SpikingBrain：Spiking Brain-inspired Large Models

📄 Technical Report: Chinese | English
🚀 Arxiv: arXiv:2509.05276
🧩 Models: Available Models
🔗 Demo: OpenBayes贝式计算

About SpikingBrain

Inspired by brain mechanisms, SpikingBrain integrates hybrid efficient attention, MoE modules, and spike encoding into its architecture, supported by a universal conversion pipeline compatible with the open-source model ecosystem. This enables continual pre-training with less than 2% of the data while achieving performance comparable to mainstream open-source models. We further adapt frameworks, operators, parallel strategies, and communication primitives for non-NVIDIA (MetaX) clusters, ensuring stable large-scale training and inference. SpikingBrain achieves over 100× speedup in TTFT for 4M-token sequences, while spiking delivers over 69% sparsity at the micro level. Combined with macro-level MoE sparsity, these advances provide valuable guidance for the design of next-generation neuromorphic chips.

Project Structure

This repository provides the full implementation and weights of SpikingBrain-7B, including the HuggingFace version, vLLM inference version, and quantized version, enabling flexible deployment and research across different scenarios.

SpikingBrain-7B/
├── hf_7B_model/ # HuggingFace version
├── run_model/   # Model run examples
├── vllm_hymeta/ # vLLM plugins and inference support
├── W8ASpike/    # Quantized inference version
├── setup.py
├── requirements.txt 
└── README.md

vLLM-HyMeta

vllm-hymeta is the plugin adaptation of HyMeta (Hybrid Models built on MetaX GPUs) for the vLLM inference framework, providing efficient inference support on NVIDIA GPUs.

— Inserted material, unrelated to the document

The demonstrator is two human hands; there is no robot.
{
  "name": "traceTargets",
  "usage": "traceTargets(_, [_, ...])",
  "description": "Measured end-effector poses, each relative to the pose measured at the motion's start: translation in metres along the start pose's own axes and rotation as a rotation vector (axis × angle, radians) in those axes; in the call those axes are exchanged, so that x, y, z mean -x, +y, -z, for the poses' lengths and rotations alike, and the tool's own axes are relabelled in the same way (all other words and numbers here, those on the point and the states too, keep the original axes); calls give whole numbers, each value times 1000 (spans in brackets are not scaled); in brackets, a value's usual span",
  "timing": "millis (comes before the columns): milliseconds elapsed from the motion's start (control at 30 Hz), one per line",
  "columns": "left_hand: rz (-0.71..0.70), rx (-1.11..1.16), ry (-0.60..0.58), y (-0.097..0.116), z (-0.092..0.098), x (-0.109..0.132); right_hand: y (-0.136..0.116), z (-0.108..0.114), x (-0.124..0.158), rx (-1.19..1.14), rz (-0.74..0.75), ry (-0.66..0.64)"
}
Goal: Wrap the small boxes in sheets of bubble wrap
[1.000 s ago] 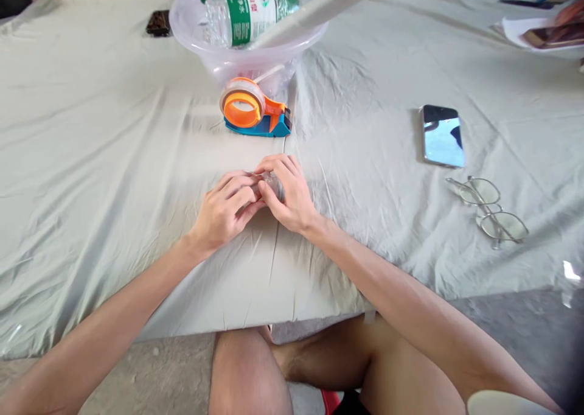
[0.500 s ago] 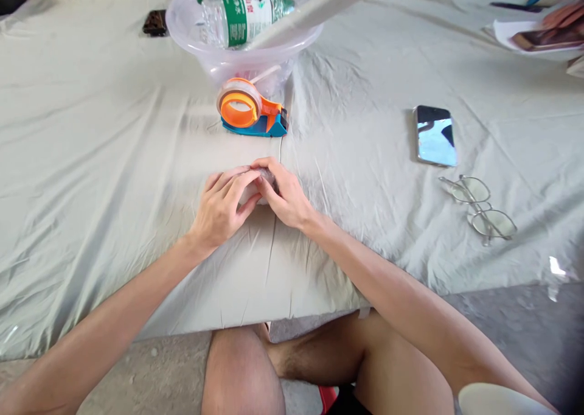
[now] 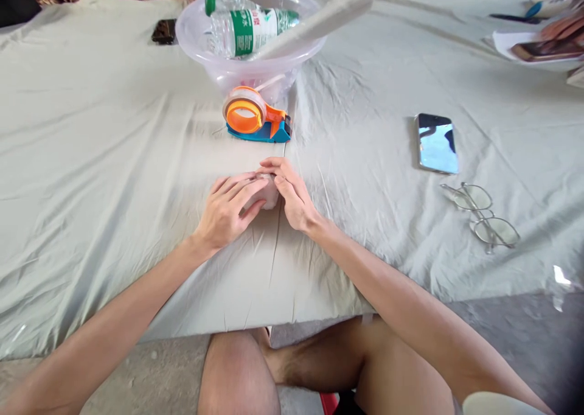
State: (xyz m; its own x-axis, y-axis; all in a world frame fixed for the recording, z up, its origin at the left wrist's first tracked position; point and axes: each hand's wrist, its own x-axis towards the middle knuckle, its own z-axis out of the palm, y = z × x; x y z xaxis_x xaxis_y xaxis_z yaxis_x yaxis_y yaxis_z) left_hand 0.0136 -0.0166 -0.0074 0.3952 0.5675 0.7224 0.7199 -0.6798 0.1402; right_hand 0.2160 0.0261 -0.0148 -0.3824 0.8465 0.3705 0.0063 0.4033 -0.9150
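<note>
Between my hands at the middle of the table sits a small, pale, greyish-pink packet (image 3: pixel 270 197), which looks wrapped in clear film. My left hand (image 3: pixel 230 209) grips it from the left, fingers over the top and thumb along the near side. On the opposite side, my right hand (image 3: pixel 292 195) curves round it, fingertips on its top and far edge. Much of the packet is hidden by the fingers, so its kind cannot be made out. Just beyond stands an orange and blue tape dispenser (image 3: pixel 259 115) with a roll of clear tape.
Behind the dispenser, a clear plastic basin (image 3: pixel 201 53) holds a green-labelled bottle (image 3: pixel 249 33) and a pale roll (image 3: pixel 323 19). A phone (image 3: pixel 437 144) and glasses (image 3: pixel 482 214) lie at right. Another person's hand (image 3: pixel 563 30) is at far right. A dark object (image 3: pixel 164 31) lies left.
My right thumb and fingers have shifted and straightened, so more of the packet's near right face shows. My left hand keeps its hold. The whole view has moved slightly.
</note>
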Motion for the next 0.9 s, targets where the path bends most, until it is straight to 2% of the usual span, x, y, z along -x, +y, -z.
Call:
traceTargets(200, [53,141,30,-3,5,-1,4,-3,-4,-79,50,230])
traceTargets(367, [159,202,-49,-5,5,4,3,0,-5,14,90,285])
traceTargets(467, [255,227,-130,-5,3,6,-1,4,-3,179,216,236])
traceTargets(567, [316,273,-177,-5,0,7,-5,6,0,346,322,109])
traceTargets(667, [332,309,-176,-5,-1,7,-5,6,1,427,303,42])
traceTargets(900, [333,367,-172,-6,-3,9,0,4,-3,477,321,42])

By leveraging the plugins mechanism in vLLM, hardware backends can be integrated in a modular fashion, bringing the following benefits:

Decoupled codebase: Backend-specific code remains independent, keeping the vLLM core cleaner.
Reduced maintenance cost: vLLM developers can focus on general functionality without being affected by backend-specific implementations.
Faster integration: New backends can be integrated quickly and evolve independently with less engineering effort.

Container Deployment (NVIDIA)

git clone https://github.com/BICLab/SpikingBrain-7B.git
cd SpikingBrain-7B
docker build -t spiking-brain:7b-v1.0 .

docker run -itd \
    --entrypoint /bin/bash \
    --network host \
    --name <container_name> \
    --shm-size 160g \
    --gpus all \
    --privileged \
    -v /host_path:/container_path \
    spiking-brain:7b-v1.0

Recommended environment for installing vllm-hymeta on NVIDIA GPUs:

torch==2.7.1
transformers==4.55.2
triton==3.3.1
flash_attn==2.7.3
flash-linear-attention==0.1
vllm==0.10.0
scipy
pyyaml
decorator
setuptools
setuptools-scm

Run with vLLM

You can serve a model with vLLM in the simplest way using the following command:

vllm serve <your_model_path> \
  --served-model-name <model_name> \
  --gpu-memory-utilization <ratio> \
  --block-size <size> \
  --dtype bfloat16 \
  --port <port_number>

You may also set --tensor-parallel-size and --pipeline-parallel-size when launching if you want to run with multiple GPUs.

W8ASpike

W8ASpike is the quantized inference version of SpikingBrain-7B, aiming to reduce inference cost under low-precision settings and explore the potential of Spiking Neural Networks (SNNs).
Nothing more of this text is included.